Karp stood in the shared berthing, watching an uncomfortable scene unfold. Compared to Karp's stateroom, which she used alone, each crew member slept on a series of three-high bunks anchored to the wall. The crew stuffed everything they owned in a container the length and width of the straw mattress. Lifting the hay-stuffed bedding off of its top granted access to the stored goods. Tark and her guard and a few high-ranking crew members rifled through the sailors' personal belongings.
Karp asked not to help for fear of having her skin exposed to the powdered version of Time Waster, and the others agreed without a fuss. But, since she wasn't actively rifling through people's things, she had the unfortunate ability to watch the crew's despondent faces. Sailors didn't earn much money, and what little they did usually went to their family in their home villages. While underway, bored swabs couldn't walk around the forest or go to a store or tavern for some company, which meant they only spent time using what they brought with them.

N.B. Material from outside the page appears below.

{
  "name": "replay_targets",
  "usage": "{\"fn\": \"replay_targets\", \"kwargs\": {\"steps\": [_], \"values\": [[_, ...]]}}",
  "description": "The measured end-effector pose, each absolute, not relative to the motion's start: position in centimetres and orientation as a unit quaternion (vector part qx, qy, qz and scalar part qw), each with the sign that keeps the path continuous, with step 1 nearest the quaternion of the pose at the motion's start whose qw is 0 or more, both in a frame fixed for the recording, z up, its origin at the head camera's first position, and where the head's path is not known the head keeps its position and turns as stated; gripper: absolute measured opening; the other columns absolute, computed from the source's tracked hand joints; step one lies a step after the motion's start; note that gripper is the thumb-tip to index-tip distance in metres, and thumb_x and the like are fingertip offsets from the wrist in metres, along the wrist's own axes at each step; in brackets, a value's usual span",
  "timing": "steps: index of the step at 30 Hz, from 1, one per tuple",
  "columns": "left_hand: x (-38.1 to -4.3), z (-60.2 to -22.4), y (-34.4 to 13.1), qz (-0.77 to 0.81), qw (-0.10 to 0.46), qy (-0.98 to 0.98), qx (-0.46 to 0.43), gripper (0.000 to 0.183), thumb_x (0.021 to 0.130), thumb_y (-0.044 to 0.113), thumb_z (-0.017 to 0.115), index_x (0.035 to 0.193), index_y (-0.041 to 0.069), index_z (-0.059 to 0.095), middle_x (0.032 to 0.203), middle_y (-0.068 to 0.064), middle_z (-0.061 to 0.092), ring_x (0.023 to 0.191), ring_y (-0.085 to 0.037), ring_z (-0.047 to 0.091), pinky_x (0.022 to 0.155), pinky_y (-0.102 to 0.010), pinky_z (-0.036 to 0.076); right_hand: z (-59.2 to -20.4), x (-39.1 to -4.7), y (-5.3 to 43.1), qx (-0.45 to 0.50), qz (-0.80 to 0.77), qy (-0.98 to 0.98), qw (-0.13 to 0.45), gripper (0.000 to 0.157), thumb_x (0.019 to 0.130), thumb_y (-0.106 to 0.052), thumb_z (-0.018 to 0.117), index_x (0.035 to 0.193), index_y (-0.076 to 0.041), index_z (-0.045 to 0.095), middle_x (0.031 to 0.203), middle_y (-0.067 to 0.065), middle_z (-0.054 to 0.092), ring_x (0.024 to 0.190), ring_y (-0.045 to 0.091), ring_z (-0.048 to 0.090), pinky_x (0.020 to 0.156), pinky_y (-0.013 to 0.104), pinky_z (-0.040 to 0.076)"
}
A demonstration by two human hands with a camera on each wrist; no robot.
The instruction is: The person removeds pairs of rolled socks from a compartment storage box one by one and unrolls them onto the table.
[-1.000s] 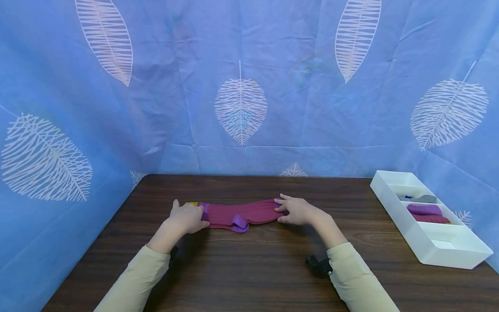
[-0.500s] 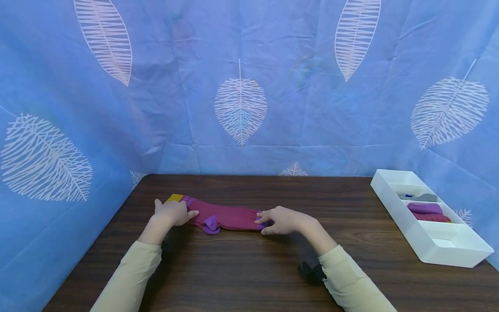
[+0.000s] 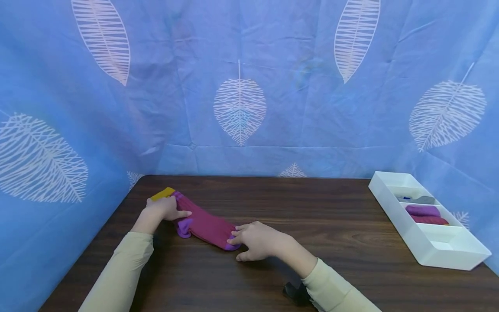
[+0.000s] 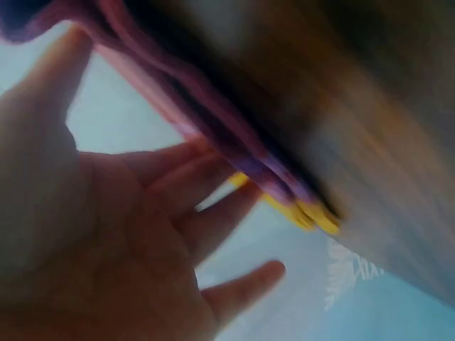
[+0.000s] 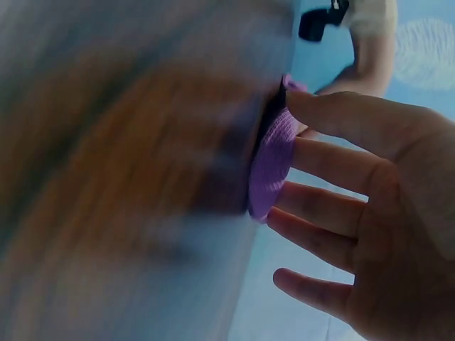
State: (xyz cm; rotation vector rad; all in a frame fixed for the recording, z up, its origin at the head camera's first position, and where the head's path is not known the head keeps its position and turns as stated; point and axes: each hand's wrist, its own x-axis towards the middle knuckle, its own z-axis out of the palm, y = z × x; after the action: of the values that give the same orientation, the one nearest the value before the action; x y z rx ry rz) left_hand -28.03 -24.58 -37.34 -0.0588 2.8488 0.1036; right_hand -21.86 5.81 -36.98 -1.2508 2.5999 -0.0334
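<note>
A pair of maroon socks (image 3: 206, 226), with purple heels and cuffs and yellow toes, lies slantwise on the dark wooden table (image 3: 312, 216), one sock on the other. My left hand (image 3: 161, 209) rests on the toe end, fingers extended over it. In the left wrist view, the two yellow toes (image 4: 306, 215) lie one on the other beyond the fingertips. My right hand (image 3: 259, 240) touches the purple cuff end with nearly straight fingers. The right wrist view shows those fingertips against the purple cuff (image 5: 272, 163).
On the right side of the table stands a white divided box (image 3: 425, 247). One compartment holds a grey item (image 3: 421, 199); another holds a folded purple item (image 3: 422, 211) and a maroon one (image 3: 429, 220). A blue leaf-print cloth (image 3: 296, 108) hangs behind the table.
Both hands have moved the socks leftward along the table. The cuff end has also swung nearer to me, turning the socks from level to slanted. The box has stayed in place.
</note>
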Motion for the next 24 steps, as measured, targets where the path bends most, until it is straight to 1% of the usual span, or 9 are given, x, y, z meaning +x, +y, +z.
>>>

They now watched as untrusting strangers removed their personal belongings because one of their shipmates tried to poison them all. Baln the Coral Snake pulled out a hand-stitched outfit that looked made for a four-year-old. Tan the Wyvern pulled out a flat book and flipped through the pages. Her blushed face reddened, and she quickly tossed it back. Rong pulled out a set of wooden panels that appeared to be something of a puzzle or game, but he put it back when he couldn't find any hidden compartments. Tark the Last Demon stood closest to Karp. She pulled out hand-drawn portraits, presumable of the owner's family.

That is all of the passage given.